The villagers are universal in not taking the sealed management seriously. “Previously the village was sealed off for May 1 or National Day, but not for long” they said causally to this reporter.

Now that they are no longer able to build wherever they want, some villagers have taken advantage of the sealed management and gotten jobs as patrolmen. But as for the 6000 migrants, their rents are on the rise. Those coming into the village are fewer, and the shops have less business. “If the environment has improved, rents should rise a bit. Those who can’t afford it will leave, and migrants with a higher income will stay and live here.” Liu Xuezhu believes this is a proper way to control the flow of incomers.

Laosanyu still has more than 600 hectares of farmland, which the residents mostly rent to migrants to farm. A small part of it is lent out to build cheap rental housing on. Li Lian, who built on a vegetable plot to the north of the village, is worried it will be torn down soon. “I put it up the fourth month of last year. At least if they wait two and a half years I’ll get my investment back, but if they tear it down now, my money will not come back to me.”

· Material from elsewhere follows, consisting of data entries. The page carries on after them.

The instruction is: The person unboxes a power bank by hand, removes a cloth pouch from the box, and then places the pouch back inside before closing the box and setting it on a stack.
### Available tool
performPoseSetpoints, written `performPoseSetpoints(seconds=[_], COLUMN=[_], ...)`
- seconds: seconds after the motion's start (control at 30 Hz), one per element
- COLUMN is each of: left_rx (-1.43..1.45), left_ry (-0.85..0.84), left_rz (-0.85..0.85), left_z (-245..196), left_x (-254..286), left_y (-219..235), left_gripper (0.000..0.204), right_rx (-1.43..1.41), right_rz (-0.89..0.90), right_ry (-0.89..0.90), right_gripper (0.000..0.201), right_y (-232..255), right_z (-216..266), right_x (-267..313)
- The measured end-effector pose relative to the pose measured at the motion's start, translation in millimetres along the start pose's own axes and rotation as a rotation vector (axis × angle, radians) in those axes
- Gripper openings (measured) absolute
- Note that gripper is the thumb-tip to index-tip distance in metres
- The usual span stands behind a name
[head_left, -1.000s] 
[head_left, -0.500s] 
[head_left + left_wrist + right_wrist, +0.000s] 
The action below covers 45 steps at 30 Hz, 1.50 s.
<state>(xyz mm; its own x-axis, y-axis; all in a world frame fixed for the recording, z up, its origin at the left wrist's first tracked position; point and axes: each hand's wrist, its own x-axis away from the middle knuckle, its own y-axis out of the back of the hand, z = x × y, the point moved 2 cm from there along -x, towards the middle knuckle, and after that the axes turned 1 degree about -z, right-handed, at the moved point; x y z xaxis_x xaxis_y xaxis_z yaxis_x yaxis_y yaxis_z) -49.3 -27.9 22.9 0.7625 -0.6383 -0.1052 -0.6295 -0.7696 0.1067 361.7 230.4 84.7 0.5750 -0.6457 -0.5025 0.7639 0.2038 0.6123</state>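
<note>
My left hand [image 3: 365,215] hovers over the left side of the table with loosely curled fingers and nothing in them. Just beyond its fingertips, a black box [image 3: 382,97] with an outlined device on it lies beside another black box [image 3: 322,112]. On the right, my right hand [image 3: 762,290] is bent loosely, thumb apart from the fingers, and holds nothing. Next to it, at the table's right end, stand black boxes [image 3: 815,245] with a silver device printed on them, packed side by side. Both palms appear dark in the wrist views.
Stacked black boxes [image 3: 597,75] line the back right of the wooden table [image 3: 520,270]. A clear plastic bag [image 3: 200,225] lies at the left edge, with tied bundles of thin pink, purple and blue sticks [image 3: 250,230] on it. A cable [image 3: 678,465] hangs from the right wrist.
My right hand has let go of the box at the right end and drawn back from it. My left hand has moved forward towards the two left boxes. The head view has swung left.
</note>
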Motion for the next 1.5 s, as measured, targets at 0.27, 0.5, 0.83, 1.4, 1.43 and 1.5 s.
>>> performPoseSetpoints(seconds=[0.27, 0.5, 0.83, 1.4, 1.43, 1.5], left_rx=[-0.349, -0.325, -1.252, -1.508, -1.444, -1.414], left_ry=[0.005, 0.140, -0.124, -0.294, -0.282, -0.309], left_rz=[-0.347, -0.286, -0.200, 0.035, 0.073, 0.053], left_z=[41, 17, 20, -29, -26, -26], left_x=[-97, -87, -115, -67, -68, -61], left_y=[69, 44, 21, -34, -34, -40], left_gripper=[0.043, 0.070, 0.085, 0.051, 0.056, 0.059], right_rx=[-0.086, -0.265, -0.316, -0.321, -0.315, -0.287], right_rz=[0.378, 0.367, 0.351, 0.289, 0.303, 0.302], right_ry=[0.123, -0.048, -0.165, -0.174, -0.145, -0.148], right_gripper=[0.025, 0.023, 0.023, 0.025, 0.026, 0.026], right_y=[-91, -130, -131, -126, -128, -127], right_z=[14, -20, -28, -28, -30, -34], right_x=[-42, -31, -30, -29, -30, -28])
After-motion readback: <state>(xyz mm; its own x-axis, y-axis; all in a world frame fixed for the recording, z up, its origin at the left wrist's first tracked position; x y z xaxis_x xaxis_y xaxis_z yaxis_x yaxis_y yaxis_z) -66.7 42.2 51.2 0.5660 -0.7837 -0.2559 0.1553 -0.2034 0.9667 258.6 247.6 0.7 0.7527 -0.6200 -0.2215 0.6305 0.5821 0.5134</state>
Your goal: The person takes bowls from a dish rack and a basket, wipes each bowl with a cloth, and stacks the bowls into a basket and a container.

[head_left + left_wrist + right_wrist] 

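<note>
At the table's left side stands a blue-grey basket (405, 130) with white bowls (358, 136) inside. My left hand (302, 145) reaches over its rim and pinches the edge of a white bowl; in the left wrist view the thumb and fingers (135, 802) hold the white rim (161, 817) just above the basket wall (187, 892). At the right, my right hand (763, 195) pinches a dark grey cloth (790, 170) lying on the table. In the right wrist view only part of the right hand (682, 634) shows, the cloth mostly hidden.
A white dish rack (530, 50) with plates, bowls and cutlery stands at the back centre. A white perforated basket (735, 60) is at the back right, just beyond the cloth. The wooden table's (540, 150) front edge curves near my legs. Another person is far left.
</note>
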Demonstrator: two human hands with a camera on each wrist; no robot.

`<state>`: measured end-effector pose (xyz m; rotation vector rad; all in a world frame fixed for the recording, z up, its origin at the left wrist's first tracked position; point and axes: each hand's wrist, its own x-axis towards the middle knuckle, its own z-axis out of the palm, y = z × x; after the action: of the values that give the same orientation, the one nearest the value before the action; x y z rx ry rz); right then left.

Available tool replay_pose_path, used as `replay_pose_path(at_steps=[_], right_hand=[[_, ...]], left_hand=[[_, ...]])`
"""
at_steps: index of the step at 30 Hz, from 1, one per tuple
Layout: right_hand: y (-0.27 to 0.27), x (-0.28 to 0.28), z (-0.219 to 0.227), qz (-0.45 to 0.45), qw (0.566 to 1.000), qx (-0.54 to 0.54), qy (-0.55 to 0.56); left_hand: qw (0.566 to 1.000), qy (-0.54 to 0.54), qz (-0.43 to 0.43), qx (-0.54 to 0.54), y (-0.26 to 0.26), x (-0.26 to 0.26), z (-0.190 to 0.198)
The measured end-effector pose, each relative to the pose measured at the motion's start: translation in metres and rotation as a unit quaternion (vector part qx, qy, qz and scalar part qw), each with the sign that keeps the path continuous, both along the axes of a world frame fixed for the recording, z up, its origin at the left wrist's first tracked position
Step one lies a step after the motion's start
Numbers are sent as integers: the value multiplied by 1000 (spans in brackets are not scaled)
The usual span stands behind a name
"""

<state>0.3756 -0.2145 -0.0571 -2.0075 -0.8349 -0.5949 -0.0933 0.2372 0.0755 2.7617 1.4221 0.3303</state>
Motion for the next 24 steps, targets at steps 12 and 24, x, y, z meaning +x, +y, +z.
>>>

In fact, as Beijing urbanization expands from the 2nd ring to the 6th ring, the floating population is driven outward, away from the very urbanized areas they have had a hand in building. The most recent tenants in Laosanyu, have just rolled up their traveling bags and arrived from Hongfangzi, a place just slightly closer to the center of the city.

At present, in Beijing the floating population is 5,090,000. In Daxing there are 591,000. It is one of four districts in which the population is “inverted.” Among these, 85 percent live in the five northern towns of Daxing.

A prominent cadre in Daxing pointed out that most of the floating population in Daxing work in low skill labor intensive jobs in garment factories, food services, construction, small industrial plants, and waste recycling. While those in urban management see them as a “low end” population, every day they provide essential services to Beijing city, to such an extent that when this population goes back home for New Year’s or other festivals, the city inhabitants feel quite inconvenienced.

The five northern towns of Daxing (Xihongmen, Jiugong, Yinghai, Huangcun, Yizhuang) are about to adopt the sealed management model. Altogether 92 villages are going to implement this by the end of this year. As this happens, villages like Laosanyu will cease to take in more of the floating population. With the upcoming “urban transformation” members of the floating population will be pushed further and further out. Can they find any secluded nook anywhere in the city from which they will not be soon banished?